**PROBLEM STATEMENT:** Say the data back exactly as it is written below.
=== Section Start ===
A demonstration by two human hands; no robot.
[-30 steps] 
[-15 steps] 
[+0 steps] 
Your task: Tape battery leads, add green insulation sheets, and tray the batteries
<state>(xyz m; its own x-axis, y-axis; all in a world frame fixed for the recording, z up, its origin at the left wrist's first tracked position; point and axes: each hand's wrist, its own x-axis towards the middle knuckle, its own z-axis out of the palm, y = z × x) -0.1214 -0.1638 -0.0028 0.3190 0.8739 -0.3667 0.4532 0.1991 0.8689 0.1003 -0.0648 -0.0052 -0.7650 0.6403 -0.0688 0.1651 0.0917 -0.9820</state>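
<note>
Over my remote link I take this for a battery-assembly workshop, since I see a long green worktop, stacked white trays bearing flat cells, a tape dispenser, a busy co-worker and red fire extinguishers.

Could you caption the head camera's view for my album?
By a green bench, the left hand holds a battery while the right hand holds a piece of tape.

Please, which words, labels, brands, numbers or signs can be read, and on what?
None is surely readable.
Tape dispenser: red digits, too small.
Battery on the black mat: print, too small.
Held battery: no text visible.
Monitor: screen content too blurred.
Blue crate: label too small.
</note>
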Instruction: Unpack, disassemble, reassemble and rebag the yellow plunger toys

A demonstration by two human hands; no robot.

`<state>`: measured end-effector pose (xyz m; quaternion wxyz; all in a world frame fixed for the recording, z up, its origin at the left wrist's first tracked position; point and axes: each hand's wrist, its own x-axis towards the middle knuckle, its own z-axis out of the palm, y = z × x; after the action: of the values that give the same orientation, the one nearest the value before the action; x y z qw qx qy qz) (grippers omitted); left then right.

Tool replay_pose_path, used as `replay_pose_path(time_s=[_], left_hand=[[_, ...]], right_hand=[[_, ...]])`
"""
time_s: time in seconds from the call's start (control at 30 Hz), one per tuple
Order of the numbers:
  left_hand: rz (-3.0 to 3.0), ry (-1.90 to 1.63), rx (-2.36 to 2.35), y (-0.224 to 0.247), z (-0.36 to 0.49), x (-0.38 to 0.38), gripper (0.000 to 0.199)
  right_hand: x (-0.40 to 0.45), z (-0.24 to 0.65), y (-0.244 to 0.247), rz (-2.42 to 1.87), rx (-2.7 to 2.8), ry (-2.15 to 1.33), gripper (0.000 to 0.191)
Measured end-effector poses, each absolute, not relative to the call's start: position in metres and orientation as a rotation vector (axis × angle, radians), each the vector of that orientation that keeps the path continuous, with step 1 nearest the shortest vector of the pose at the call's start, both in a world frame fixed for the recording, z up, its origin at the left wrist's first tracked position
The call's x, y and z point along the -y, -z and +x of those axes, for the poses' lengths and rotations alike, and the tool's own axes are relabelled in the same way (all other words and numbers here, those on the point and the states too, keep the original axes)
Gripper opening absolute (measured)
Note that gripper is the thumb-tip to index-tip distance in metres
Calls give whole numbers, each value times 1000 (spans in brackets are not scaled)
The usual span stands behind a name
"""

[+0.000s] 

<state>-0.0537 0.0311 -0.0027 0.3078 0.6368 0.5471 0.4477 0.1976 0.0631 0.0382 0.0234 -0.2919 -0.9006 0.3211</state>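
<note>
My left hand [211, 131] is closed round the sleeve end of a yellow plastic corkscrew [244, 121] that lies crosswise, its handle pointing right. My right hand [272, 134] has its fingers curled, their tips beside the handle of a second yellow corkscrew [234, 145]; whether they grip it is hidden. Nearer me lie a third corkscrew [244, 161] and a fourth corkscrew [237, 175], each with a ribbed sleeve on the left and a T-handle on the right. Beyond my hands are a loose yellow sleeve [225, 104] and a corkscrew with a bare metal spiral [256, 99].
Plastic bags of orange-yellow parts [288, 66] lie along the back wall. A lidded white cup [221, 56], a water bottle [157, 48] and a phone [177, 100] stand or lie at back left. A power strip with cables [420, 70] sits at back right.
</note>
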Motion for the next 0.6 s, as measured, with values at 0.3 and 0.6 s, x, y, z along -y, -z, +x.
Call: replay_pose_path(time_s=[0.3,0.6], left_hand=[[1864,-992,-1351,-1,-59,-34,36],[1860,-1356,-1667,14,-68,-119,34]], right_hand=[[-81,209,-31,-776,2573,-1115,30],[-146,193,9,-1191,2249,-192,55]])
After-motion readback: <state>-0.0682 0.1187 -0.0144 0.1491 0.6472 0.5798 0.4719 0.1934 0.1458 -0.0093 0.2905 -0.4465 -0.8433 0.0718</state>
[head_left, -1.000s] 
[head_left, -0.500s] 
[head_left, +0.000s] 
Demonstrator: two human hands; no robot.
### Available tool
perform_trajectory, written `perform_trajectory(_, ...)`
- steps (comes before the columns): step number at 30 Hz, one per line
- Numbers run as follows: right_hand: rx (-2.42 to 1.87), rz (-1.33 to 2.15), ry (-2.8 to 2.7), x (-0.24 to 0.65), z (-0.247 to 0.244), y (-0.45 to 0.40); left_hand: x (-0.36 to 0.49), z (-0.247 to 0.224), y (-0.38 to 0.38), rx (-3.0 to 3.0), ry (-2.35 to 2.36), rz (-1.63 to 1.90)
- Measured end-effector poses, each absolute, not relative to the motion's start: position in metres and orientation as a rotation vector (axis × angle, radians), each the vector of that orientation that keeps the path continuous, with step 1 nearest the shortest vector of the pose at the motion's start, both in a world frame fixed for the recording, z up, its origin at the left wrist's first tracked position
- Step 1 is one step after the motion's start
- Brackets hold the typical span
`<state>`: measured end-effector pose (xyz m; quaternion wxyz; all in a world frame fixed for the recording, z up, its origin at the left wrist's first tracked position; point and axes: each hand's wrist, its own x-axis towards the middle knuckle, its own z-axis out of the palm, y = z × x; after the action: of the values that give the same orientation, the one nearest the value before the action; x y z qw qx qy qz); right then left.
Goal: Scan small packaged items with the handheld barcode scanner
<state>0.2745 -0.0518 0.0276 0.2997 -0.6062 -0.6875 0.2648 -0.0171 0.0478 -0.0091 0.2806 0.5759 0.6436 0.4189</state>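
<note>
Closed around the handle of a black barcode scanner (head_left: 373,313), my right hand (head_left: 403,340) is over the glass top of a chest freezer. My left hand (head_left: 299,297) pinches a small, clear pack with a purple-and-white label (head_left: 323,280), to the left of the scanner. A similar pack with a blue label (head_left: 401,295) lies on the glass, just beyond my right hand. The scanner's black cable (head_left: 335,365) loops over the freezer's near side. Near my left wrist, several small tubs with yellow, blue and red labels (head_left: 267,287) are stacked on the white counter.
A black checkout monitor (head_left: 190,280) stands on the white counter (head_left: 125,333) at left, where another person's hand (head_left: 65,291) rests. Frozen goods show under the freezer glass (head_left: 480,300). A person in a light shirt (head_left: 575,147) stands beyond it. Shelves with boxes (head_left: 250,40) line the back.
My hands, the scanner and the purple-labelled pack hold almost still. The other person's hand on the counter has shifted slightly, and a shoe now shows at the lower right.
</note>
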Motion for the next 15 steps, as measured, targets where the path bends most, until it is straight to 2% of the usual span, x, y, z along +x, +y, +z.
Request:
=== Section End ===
**ANSWER TO THE PROBLEM:**
A demonstration by two human hands; no robot.
[-30 steps] 
[-15 steps] 
[+0 steps] 
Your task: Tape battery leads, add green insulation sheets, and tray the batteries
<state>(xyz m; its own x-axis, y-axis; all in a world frame fixed for the recording, z up, its origin at the left wrist's first tracked position; point and axes: each hand's wrist, its own x-axis towards the middle knuckle, its own z-axis out of the palm, y = z × x) -0.1214 -0.1638 -0.0028 0.3190 0.8739 -0.3667 0.4532 0.1991 0.8689 0.1003 -0.0648 -0.0052 -0.7650 0.6403 -0.0688 0.1651 0.0917 -0.9820</state>
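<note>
Over my remote link I take this for a battery-assembly workshop, since I see a long green worktop, stacked white trays bearing flat cells, a tape dispenser, a busy co-worker and red fire extinguishers.

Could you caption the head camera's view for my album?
By a green bench, the left hand holds a battery while the right hand holds a piece of tape.

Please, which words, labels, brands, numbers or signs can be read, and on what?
None is surely readable.
Tape dispenser: red digits, too small.
Battery on the black mat: print, too small.
Held battery: no text visible.
Monitor: screen content too blurred.
Blue crate: label too small.
</note>
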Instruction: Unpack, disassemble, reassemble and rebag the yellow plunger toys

A demonstration by two human hands; no robot.

`<state>`: measured end-effector pose (xyz m; quaternion wxyz; all in a world frame fixed for the recording, z up, its origin at the left wrist's first tracked position; point and axes: each hand's wrist, its own x-axis towards the middle knuckle, its own z-axis out of the palm, y = z × x; after the action: of the values that give the same orientation, the one nearest the value before the action; x y z qw qx qy qz) (grippers omitted); left then right.

Tool replay_pose_path, used as `replay_pose_path(time_s=[_], left_hand=[[_, ...]], right_hand=[[_, ...]])`
"""
time_s: time in seconds from the call's start (control at 30 Hz), one per tuple
Order of the numbers:
  left_hand: rz (-3.0 to 3.0), ry (-1.90 to 1.63), rx (-2.36 to 2.35), y (-0.224 to 0.247), z (-0.36 to 0.49), x (-0.38 to 0.38), gripper (0.000 to 0.199)
  right_hand: x (-0.40 to 0.45), z (-0.24 to 0.65), y (-0.244 to 0.247), rz (-2.42 to 1.87), rx (-2.7 to 2.8), ry (-2.15 to 1.33), gripper (0.000 to 0.191)
Measured end-effector poses, each absolute, not relative to the call's start: position in metres and orientation as a rotation vector (axis × angle, radians), each the vector of that orientation that keeps the path continuous, with step 1 nearest the shortest vector of the pose at the call's start, both in a world frame fixed for the recording, z up, its origin at the left wrist's first tracked position
The call's x, y and z point along the -y, -z and +x of those axes, for the poses' lengths and rotations alike, and the tool's own axes are relabelled in the same way (all other words and numbers here, those on the point and the states too, keep the original axes)
Gripper opening absolute (measured)
Note that gripper is the thumb-tip to index-tip distance in metres
Calls give whole numbers, each value times 1000 (spans in brackets are not scaled)
The usual span stands behind a name
"""

[+0.000s] 

<state>-0.0537 0.0311 -0.0027 0.3078 0.6368 0.5471 0.4477 0.1976 0.0631 0.0382 0.0234 -0.2919 -0.9006 0.3211</state>
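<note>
My left hand [211, 131] is closed round the sleeve end of a yellow plastic corkscrew [244, 121] that lies crosswise, its handle pointing right. My right hand [272, 134] has its fingers curled, their tips beside the handle of a second yellow corkscrew [234, 145]; whether they grip it is hidden. Nearer me lie a third corkscrew [244, 161] and a fourth corkscrew [237, 175], each with a ribbed sleeve on the left and a T-handle on the right. Beyond my hands are a loose yellow sleeve [225, 104] and a corkscrew with a bare metal spiral [256, 99].
Plastic bags of orange-yellow parts [288, 66] lie along the back wall. A lidded white cup [221, 56], a water bottle [157, 48] and a phone [177, 100] stand or lie at back left. A power strip with cables [420, 70] sits at back right.
</note>
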Motion for the next 0.6 s, as measured, with values at 0.3 and 0.6 s, x, y, z along -y, -z, +x.
Call: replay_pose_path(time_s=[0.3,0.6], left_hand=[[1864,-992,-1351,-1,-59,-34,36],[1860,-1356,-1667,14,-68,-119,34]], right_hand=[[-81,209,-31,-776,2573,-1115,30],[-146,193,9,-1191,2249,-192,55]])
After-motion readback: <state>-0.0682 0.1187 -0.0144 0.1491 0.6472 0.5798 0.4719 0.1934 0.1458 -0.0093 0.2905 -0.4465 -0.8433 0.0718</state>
[head_left, -1.000s] 
[head_left, -0.500s] 
[head_left, +0.000s] 
Demonstrator: two human hands; no robot.
### Available tool
perform_trajectory, written `perform_trajectory(_, ...)`
- steps (comes before the columns): step number at 30 Hz, one per line
- Numbers run as follows: right_hand: rx (-2.42 to 1.87), rz (-1.33 to 2.15), ry (-2.8 to 2.7), x (-0.24 to 0.65), z (-0.247 to 0.244), y (-0.45 to 0.40); left_hand: x (-0.36 to 0.49), z (-0.247 to 0.224), y (-0.38 to 0.38), rx (-3.0 to 3.0), ry (-2.35 to 2.36), rz (-1.63 to 1.90)
- Measured end-effector poses, each absolute, not relative to the motion's start: position in metres and orientation as a rotation vector (axis × angle, radians), each the vector of that orientation that keeps the path continuous, with step 1 nearest the shortest vector of the pose at the motion's start, both in a world frame fixed for the recording, z up, its origin at the left wrist's first tracked position
- Step 1 is one step after the motion's start
- Brackets hold the typical span
`<state>`: measured end-effector pose (xyz m; quaternion wxyz; all in a world frame fixed for the recording, z up, its origin at the left wrist's first tracked position; point and axes: each hand's wrist, its own x-axis towards the middle knuckle, its own z-axis out of the palm, y = z × x; after the action: of the values that give the same orientation, the one nearest the value before the action; x y z qw qx qy qz); right then left.
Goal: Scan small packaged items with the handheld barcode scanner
<state>0.2745 -0.0518 0.0276 0.2997 -0.6062 -0.6875 0.2648 -0.0171 0.0478 -0.0091 0.2806 0.5759 0.6436 0.4189</state>
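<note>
Closed around the handle of a black barcode scanner (head_left: 373,313), my right hand (head_left: 403,340) is over the glass top of a chest freezer. My left hand (head_left: 299,297) pinches a small, clear pack with a purple-and-white label (head_left: 323,280), to the left of the scanner. A similar pack with a blue label (head_left: 401,295) lies on the glass, just beyond my right hand. The scanner's black cable (head_left: 335,365) loops over the freezer's near side. Near my left wrist, several small tubs with yellow, blue and red labels (head_left: 267,287) are stacked on the white counter.
A black checkout monitor (head_left: 190,280) stands on the white counter (head_left: 125,333) at left, where another person's hand (head_left: 65,291) rests. Frozen goods show under the freezer glass (head_left: 480,300). A person in a light shirt (head_left: 575,147) stands beyond it. Shelves with boxes (head_left: 250,40) line the back.
My hands, the scanner and the purple-labelled pack hold almost still. The other person's hand on the counter has shifted slightly, and a shoe now shows at the lower right.
</note>
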Motion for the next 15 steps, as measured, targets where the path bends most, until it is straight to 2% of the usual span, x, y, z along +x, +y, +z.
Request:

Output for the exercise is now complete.